Generating adipose stem cell-laden hyaluronic acid-based scaffolds using 3D bioprinting via the double crosslinked strategy for chondrogenesis.

机构信息

Department of Medicinal and Applied Chemistry, Kaohsiung Medical University, Kaohsiung, Taiwan; Regenerative Medicine and Cell Therapy Research Center, Kaohsiung Medical University, Kaohsiung, Taiwan.

Regenerative Medicine and Cell Therapy Research Center, Kaohsiung Medical University, Kaohsiung, Taiwan; Ph.D Program in Life Sciences, College of Life Science, Kaohsiung Medical University, Kaohsiung, Taiwan.

出版信息

Mater Sci Eng C Mater Biol Appl. 2021 May;124:112072. doi: 10.1016/j.msec.2021.112072. Epub 2021 Mar 26.

Abstract

Bioprinting of most cell-laden hydrogel scaffolds with the required structural integrity, mechanical modulus, cell adhesion, cell compatibility, and chondrogenic differentiation are still significant issues that affect the application of bioinks in cartilage tissue engineering.
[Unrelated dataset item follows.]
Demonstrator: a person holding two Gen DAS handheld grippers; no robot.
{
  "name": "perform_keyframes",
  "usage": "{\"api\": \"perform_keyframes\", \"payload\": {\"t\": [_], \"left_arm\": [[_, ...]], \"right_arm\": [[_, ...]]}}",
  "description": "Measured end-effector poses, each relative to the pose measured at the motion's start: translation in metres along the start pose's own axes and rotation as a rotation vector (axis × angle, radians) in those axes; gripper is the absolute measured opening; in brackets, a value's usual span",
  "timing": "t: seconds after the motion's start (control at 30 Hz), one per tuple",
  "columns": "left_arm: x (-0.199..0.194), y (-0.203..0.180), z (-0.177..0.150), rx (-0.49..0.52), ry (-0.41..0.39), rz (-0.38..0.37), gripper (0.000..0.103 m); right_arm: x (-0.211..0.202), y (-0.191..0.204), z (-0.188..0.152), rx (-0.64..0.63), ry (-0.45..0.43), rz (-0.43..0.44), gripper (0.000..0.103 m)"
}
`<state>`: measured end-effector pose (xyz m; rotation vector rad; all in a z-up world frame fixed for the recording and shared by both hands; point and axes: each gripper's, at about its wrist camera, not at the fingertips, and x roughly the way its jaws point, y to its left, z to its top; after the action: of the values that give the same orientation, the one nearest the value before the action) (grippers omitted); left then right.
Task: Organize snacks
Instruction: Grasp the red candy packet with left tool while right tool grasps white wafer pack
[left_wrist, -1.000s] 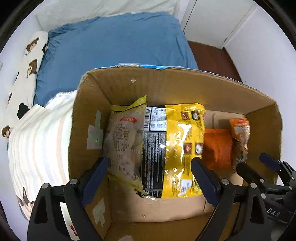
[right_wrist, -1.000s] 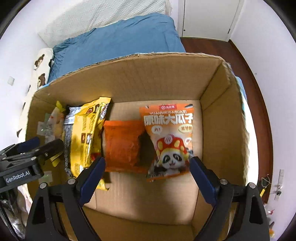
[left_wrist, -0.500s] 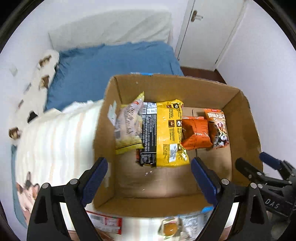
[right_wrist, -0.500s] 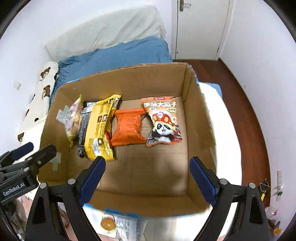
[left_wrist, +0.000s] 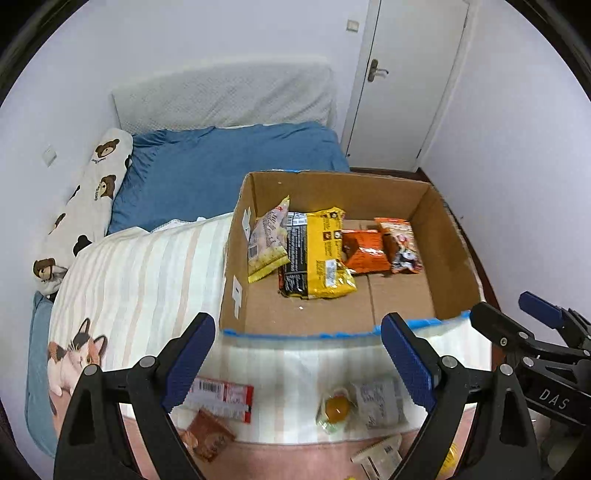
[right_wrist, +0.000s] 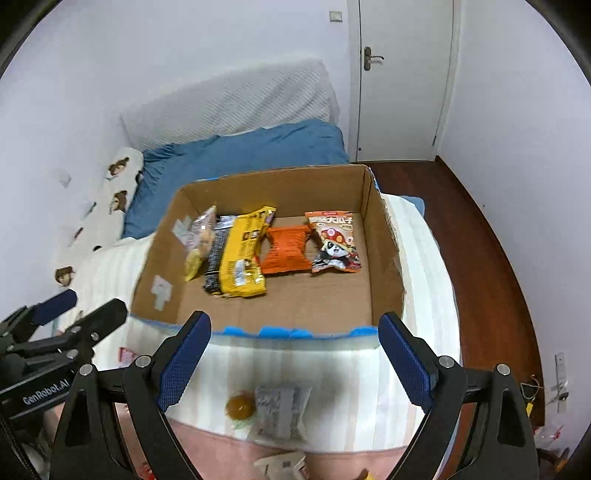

This study focuses on constructing printable bioinks by combining adipose-derived stem cells (ADSCs), hyaluronic acid (HA)-based hydrogels and analyzing their ability to induce chondrogenesis using 3D bioprinting technology. First, biotinylated hyaluronic acid was synthesized via an adipic acid dihydrazide (ADH) linker with amide bond formation to form HA-biotin (HAB). Both HAB and the as-received streptavidin were mixed to form a partially cross-linked HA-biotin-streptavidin (HBS) hydrogel through noncovalent bonding. After that, the partially cross-linked HBS hydrogel was mixed with sodium alginate and subsequently printed to form the HBSA hydrogel 3D scaffolds using a bioprinter. Finally, the 3D scaffolds of the HBSA (HBS + alginate) hydrogel were submerged into CaCl solution to achieve a stable 3D HBSAC (HBSA + Ca) hydrogel scaffold through ion transfer crosslinking. The physical-chemical characteristics of the hybrid bioink compositions have been evaluated to determine the desired 3D bioprinting structure. Cytotoxicity and chondrogenic differentiation were also assessed to confirm that the double cross-linked HBSAC hydrogel scaffold was useful for chondrogenic formation. The results showed that partially crosslinking the biotinylated HA-based hydrogel with streptavidin has a significant effect on printability and structural integrity. Morphological analysis of a suitable 3D printed HBSAC hydrogel scaffold showed visible pores with the desired shape and geometry. We have concluded that the HBSAC hydrogel possesses a favorable biocompatibility profile. The HBSAC hydrogel can also secrete significantly higher amounts of chondrogenic marker genes at day 5 and sulfated glycosaminoglycans (sGAGs) from days 7 to 14 compared to the HA hydrogel, as determined via quantitative real-time PCR assay and Alcian blue staining and the DMMB assay.

摘要

用具有所需结构完整性、机械模量、细胞黏附性、细胞相容性和软骨分化能力的大多数细胞负载水凝胶支架进行生物打印仍然是影响生物墨水在软骨组织工程中应用的重要问题。本研究通过将脂肪来源干细胞(ADSCs)、基于透明质酸(HA)的水凝胶结合在一起,并使用 3D 生物打印技术分析其诱导软骨生成的能力,来构建可打印的生物墨水。首先,通过己二酰肼(ADH)连接物与酰胺键形成将生物素化透明质酸合成,形成 HA-生物素(HAB)。将 HAB 和接收的链霉亲和素混合,通过非共价键形成部分交联的 HA-生物素-链霉亲和素(HBS)水凝胶。之后,将部分交联的 HBS 水凝胶与海藻酸钠混合,随后使用生物打印机打印形成 HBSA 水凝胶 3D 支架。最后,将 HBSA(HBS+海藻酸钠)水凝胶的 3D 支架浸入 CaCl2溶液中,通过离子转移交联形成稳定的 3D HBSAC(HBS+Ca)水凝胶支架。已经评估了混合生物墨水成分的物理化学特性,以确定所需的 3D 生物打印结构。还评估了细胞毒性和软骨分化,以确认双交联 HBSAC 水凝胶支架有利于软骨形成。结果表明,部分交联基于生物素化 HA 的水凝胶与链霉亲和素对可打印性和结构完整性有显著影响。适当的 3D 打印 HBSAC 水凝胶支架的形态分析显示出具有所需形状和几何形状的可见孔。我们得出结论,HBSAC 水凝胶具有良好的生物相容性。与 HA 水凝胶相比,HBSAC 水凝胶在第 5 天还可以显著分泌更多的软骨形成标记基因,并且在第 7 天至第 14 天分泌更多的硫酸化糖胺聚糖(sGAGs),通过定量实时 PCR 测定、阿利新蓝染色和 DMMB 测定来确定。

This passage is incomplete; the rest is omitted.